Monroe manufactures and installs major components of medium-sized trucks, specializing in equipment for snow and ice control and removal, dump bodies and spreaders, and utility and van bodies. "The nature of our product line does not allow for forecasting models, which requires our response time to be short and our in-house inventory of raw materials to be extremely lean," Schulz explains. "The result is a heavy reliance on suppliers that can respond quickly and reliably, with a competitive price, and discourages the buyers from repeatedly shopping for price."

Historically Monroe Truck Equipment used purchase orders to buy routine items such as structurals. "I considered the amount of labor being used on a daily basis to do this, and then went through the standard reaction of 'let's order more, less frequently' which met with tremendous resistance from the shop floor, because I didn't appreciate the uniqueness of 'the pile in the middle of the floor'," says Schulz. That's because Monroe's end products are manufactured using various different kinds of structural steels—325 different sizes, shapes, grades and lengths.

Of these 325 items, eight equal 30% of the annual piece count in any given year so that, in many cases, the buyers may order only a single piece of the remaining 317 parts. "Maintaining any significant stock level of these rarely used items would be counter to the logic of inventory management," Schulz says. "Consequently, we order and receive our structural needs on a next day on just-in-time basis. On any given day, our order may include from five to 20 different steel items, each with an elaborate description, and may total up to 100 individual pieces." The need then became, not the metal, but a better way of buying the structural pieces with less wasted effort. The answer actually became using a single new supplier—Wausau Steel, a service center in Wisconsin—which proved to be willing to work with Monroe's buying team as primary supplier to set up a more efficient system of managing transactions. "We furnished Wausau with historical use data and especially frequency of order of the individual items," says Schulz.

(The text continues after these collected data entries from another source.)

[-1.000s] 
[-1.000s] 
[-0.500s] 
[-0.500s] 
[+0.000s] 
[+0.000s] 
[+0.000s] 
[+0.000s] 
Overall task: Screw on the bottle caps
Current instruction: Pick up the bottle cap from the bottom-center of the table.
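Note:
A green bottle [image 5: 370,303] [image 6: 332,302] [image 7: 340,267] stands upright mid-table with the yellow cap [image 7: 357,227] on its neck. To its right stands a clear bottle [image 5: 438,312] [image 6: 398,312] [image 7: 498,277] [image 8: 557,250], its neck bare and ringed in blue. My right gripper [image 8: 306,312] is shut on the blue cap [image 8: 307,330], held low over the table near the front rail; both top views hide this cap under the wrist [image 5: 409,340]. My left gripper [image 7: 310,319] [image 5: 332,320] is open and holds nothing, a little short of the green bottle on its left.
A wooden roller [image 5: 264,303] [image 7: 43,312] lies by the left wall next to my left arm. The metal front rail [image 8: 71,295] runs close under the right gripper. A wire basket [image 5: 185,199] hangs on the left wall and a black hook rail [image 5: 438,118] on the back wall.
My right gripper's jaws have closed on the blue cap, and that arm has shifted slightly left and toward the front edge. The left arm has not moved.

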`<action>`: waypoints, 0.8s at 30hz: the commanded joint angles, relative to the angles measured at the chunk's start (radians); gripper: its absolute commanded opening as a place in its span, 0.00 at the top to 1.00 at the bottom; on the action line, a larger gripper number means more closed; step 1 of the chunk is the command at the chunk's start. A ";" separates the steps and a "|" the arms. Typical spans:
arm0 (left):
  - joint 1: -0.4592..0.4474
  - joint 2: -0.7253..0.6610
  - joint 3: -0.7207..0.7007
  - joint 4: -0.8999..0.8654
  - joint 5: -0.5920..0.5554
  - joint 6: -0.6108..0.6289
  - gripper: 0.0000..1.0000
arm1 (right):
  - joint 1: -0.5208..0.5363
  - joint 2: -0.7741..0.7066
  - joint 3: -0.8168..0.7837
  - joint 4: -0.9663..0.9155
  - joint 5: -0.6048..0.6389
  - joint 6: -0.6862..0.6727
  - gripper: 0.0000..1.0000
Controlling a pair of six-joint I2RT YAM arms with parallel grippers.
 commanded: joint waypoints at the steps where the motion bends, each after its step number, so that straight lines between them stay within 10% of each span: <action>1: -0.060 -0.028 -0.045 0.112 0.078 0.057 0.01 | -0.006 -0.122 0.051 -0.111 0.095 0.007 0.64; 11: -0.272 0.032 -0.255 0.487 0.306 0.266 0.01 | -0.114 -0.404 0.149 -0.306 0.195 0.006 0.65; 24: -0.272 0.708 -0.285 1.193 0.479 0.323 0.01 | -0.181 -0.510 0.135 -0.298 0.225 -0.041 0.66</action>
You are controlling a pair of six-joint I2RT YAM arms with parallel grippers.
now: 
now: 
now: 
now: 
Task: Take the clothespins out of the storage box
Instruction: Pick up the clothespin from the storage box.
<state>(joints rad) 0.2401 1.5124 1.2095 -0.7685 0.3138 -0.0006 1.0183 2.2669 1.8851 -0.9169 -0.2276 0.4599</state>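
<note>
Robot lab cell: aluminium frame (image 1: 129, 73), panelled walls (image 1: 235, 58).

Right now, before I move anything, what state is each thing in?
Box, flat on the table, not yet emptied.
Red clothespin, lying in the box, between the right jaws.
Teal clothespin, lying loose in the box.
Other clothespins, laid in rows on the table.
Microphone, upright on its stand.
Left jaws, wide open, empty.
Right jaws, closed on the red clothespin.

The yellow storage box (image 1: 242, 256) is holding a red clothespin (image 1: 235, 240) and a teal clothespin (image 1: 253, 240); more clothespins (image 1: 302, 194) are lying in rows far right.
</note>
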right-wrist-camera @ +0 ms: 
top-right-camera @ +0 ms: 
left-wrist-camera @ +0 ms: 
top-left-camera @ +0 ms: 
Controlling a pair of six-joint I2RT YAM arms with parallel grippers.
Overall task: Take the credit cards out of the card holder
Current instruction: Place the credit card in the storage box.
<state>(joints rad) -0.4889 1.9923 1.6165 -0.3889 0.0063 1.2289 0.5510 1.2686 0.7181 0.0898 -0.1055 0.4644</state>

Structurals items typically are ordered and consumed as needed. An inventory specialist can walk through the storage racks each morning and compare the company's next-day needs with existing stocks so that material requirements for the following day are downloaded via a wireless network to a hand-held computer. No formal purchase order is written. Following receipt of the e-mail, the supplier reviews the requirements and verifies the ability to fill the order. If Wausau is temporarily out of stock of an item, the buyers are notified so they can purchase from an alternate source.

The remainder of the order is filled by the prime supplier and delivered the following morning. At delivery, the inventory specialist physically verifies receipt of each item as it is unloaded from the truck, using the vendor's packing list. Once delivery is complete, the signed packing list is forwarded to accounting.

"The hidden advantage of daily deliveries is clearly demonstrated when one realizes that instead of carefully placing each received item in a bin, the delivered steel remains in a common area, on the floor," says Schulz. "As the various departments need the items, they are retrieved from the common area, and by day's end, the area is cleared."

At month's end, the service center sends a single statement with each day's shipment shown as a total. This value is compared, by accounts payable, to the shipment value shown on each packing list, and a single check is written to the supplier for the month's statement. "Using this process has eliminated substantial nonproductive hours from the work week," says Schulz. "There is no keying of either purchase orders or of receipts, no hours are spent putting away stock or retrieving it as requisitioned, and there has been a 96% reduction in the cost of accounts payable invoice review and processing."